For surrounded by women and sprawled like a god, or more aptly, a satyr, on the queen’s throne, naked as Adam with a floral wreath on his head and phallic scepter in hand, was Ludovic, Viscount DeVere.
Lacking any sense of shame, he idly caressed the breast of the woman who held his cup to his mouth whilst another knelt between his knees fondling his manhood. To Phoebe’s shock, he seemed to positively glory in the dissolute decadence, as if he were Bacchus incarnate with the entire night tailored for his own sensual gratification.
The moment had come, and she found herself hesitating. Dear God in Heaven. What would Kitty do now?
“You shouldn’t see this.” Ned growled. “I would be more than pleased to call a hack to take you home.”
Grappling with her feigned sangfroid, Phoebe swallowed. Hard. “But whatever for?” The cool response commanded a supreme effort. “I sought DeVere, and here he is.” She couldn’t help slanting a glance at Ned. His jaw was clenched, his pulse throbbing visibly in his neck.

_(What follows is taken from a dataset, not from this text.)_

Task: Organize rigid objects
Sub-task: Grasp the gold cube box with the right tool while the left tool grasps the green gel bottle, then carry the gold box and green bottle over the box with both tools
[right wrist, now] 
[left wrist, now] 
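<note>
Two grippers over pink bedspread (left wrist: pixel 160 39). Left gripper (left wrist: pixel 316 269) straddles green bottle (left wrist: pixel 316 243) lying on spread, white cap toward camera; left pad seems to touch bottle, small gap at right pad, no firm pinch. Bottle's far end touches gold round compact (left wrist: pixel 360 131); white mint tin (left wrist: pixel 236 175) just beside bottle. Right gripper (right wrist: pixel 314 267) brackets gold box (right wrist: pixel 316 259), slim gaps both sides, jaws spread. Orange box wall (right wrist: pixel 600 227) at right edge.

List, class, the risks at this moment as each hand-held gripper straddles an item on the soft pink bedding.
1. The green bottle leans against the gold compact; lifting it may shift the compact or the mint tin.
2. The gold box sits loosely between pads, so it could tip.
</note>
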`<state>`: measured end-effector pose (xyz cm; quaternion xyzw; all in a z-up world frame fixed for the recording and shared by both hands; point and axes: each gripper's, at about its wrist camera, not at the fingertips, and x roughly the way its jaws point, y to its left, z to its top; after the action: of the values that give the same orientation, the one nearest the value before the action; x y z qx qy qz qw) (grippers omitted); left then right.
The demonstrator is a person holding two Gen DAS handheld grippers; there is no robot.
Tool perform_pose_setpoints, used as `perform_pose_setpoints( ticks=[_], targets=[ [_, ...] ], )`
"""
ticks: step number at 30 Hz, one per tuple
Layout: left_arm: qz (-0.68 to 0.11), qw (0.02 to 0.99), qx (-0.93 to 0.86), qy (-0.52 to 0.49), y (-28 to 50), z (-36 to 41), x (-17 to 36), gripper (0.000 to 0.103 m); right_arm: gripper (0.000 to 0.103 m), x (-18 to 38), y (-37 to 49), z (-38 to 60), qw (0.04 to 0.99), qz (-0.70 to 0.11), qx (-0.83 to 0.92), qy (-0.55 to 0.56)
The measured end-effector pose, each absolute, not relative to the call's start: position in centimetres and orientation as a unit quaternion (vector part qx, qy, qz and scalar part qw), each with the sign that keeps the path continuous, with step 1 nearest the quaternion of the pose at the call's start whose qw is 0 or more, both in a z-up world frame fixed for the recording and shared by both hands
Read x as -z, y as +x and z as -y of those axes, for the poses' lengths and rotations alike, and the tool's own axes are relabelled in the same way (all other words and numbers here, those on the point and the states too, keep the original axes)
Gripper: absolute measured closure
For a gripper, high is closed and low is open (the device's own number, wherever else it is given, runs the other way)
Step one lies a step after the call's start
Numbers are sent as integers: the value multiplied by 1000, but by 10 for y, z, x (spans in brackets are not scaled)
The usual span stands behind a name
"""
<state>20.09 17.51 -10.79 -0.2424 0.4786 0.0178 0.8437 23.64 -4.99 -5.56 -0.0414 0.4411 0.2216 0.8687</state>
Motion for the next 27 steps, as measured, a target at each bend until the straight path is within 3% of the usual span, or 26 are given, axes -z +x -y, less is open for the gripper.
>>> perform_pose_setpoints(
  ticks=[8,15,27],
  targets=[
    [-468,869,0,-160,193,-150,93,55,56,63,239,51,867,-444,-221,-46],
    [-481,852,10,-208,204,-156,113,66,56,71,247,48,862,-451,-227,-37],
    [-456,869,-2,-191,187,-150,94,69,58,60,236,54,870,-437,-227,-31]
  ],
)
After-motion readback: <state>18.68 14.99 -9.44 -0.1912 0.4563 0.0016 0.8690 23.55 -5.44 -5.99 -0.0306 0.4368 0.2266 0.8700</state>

“You really wish to go through with this?” he asked in an undertone. “You see how he is. He’ll only use you and cast you aside.”

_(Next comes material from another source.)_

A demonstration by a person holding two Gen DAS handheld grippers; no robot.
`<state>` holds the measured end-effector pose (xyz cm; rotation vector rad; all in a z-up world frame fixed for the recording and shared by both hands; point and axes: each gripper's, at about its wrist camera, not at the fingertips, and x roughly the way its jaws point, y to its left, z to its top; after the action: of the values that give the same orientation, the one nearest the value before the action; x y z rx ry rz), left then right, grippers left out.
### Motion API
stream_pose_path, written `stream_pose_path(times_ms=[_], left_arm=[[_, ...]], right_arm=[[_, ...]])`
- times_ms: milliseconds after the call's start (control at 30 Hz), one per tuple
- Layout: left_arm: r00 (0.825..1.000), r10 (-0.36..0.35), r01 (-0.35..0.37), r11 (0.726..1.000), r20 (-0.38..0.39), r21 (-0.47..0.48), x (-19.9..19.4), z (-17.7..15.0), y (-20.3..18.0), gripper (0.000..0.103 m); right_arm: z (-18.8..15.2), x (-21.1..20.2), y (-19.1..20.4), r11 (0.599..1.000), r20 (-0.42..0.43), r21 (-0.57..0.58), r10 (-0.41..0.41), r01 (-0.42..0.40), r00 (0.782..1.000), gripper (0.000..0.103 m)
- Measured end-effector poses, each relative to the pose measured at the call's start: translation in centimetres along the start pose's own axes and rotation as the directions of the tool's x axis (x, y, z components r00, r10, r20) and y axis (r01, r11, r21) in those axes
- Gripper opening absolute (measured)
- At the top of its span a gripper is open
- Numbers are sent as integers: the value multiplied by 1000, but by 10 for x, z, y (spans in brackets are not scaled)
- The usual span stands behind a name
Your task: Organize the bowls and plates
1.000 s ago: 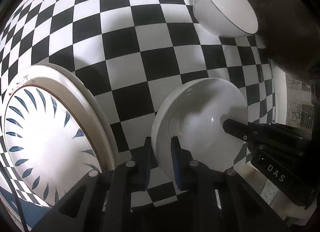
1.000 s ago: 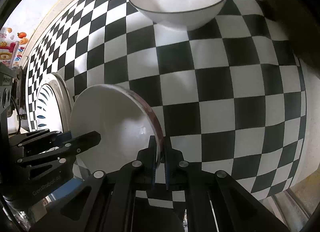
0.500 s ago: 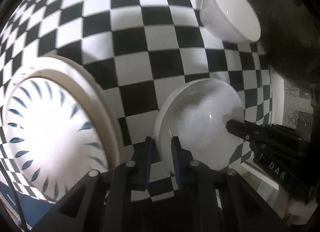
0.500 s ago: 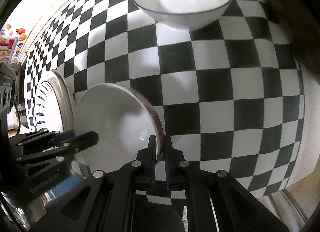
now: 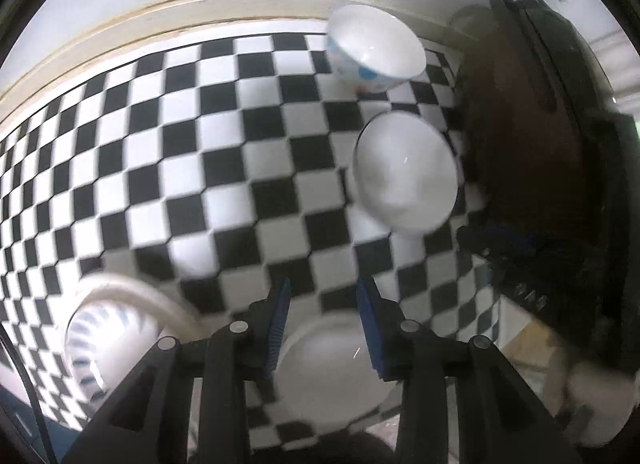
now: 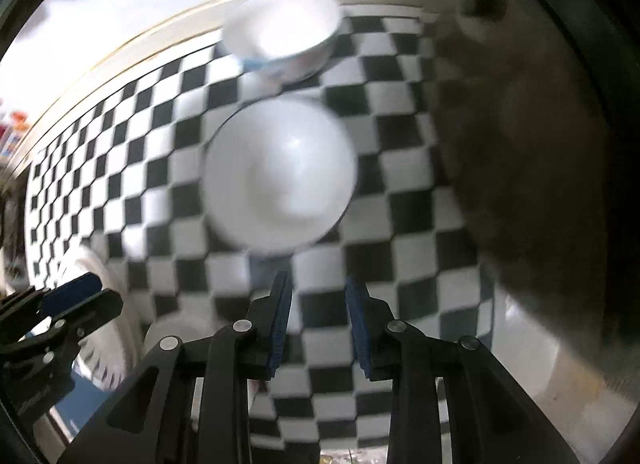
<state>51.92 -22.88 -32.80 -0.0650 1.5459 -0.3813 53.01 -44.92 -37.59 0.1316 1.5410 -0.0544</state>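
The small white plate (image 5: 332,368) lies flat on the checkered cloth (image 5: 200,168), just below and behind the fingertips of the left gripper (image 5: 322,296); its fingers are spread wide with nothing between them, and the blue pads (image 5: 280,316) stand clear of the plate's rim. The right gripper (image 6: 318,296) is likewise spread and holds nothing, with bare cloth between its fingers.

Ahead of both sets of fingers sits the plain white bowl (image 6: 280,176), upright on the cloth, well apart from the tips. Beyond it, near the far edge of the table against the wall, stands the dotted bowl (image 5: 374,52), probably blue-spotted, though the blur softens it.

To the left of the left fingers lies the leaf-patterned plate (image 5: 104,328), close beside the small plate. Open cloth stretches forward and left of the fingers. To the right a dark, bulky object (image 5: 532,144) hems in the bowls and crowds that side.
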Motion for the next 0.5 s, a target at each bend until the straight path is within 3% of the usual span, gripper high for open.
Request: stream_pose_path(times_ms=[267,500], left_arm=[[996,17,-16,1000,-91,15,49,64,-16,32],[985,48,-41,998,-168,45,91,83,-22,32]], right_arm=[[30,25,4,999,8,9,-52,52,999,30],[36,48,5,995,-27,0,-98,98,995,19]])
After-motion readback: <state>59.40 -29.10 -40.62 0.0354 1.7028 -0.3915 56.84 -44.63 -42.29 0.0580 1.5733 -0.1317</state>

“What does it matter? As long as I get what I need, we shall call it an equal trade.”
“I don’t believe you mean that!”
“But, indeed, I do,” she replied, directing a brazen gaze to DeVere and endeavoring to keep it above the impressive staff jutting from his nether region. “For needs must—”
“When the devil drives?” Ned flicked a bilious look from Phoebe to DeVere.
“You might say that.”
“Very well,” he replied, tight-lipped. “If that is what you wish, far be it for me to deny a lady.” Ned made a mocking obeisance to the would-be demigod. “My lord DeVere.”
“Ah, Ned!” Ludovic cried in a voice slurred from drink. “I wondered where you’d gone. You’ve returned with a companion?”
“Only because the lady expressed a wish to make your acquaintance.”
Ludovic gave Ned a sardonic arch of his brow. “How extraordinary. Did she, indeed?” He abandoned the nearby breast to appraise Phoebe. “Charming.”
She realized she had passed muster when he waved away the woman between his legs and flashed her a bedazzling smile. “What is your name, my pet?”
“Kitty,” she replied.
DeVere threw back his head with a guffaw. “Kitty? How delightfully apropos!” His erstwhile companions forgotten, he patted a muscular thigh. “Come then, Kitty, my sweet, little puss. Sit on your master’s lap, and I’ll stroke you ‘till you purr.”
She slanted a look to Ned, a sudden quickening in her chest. His hands were clenched by his sides; his knuckles blanched white. She opened her mouth to speak, but he’d already turned his back on her. Phoebe’s heart sank like a stone.
She knew her mask had slipped when she looked back to DeVere to find him studying her with a sly smile beneath a hooded gaze. “It appears our Ned is quite taken with you, my pet. And one can’t help but wonder if his sentiments might be returned.”
“La! My lord.” She laughed, endeavoring a blithe tone that sounded harsh even to her own ears. “We only just met. Why would you think such a thing?”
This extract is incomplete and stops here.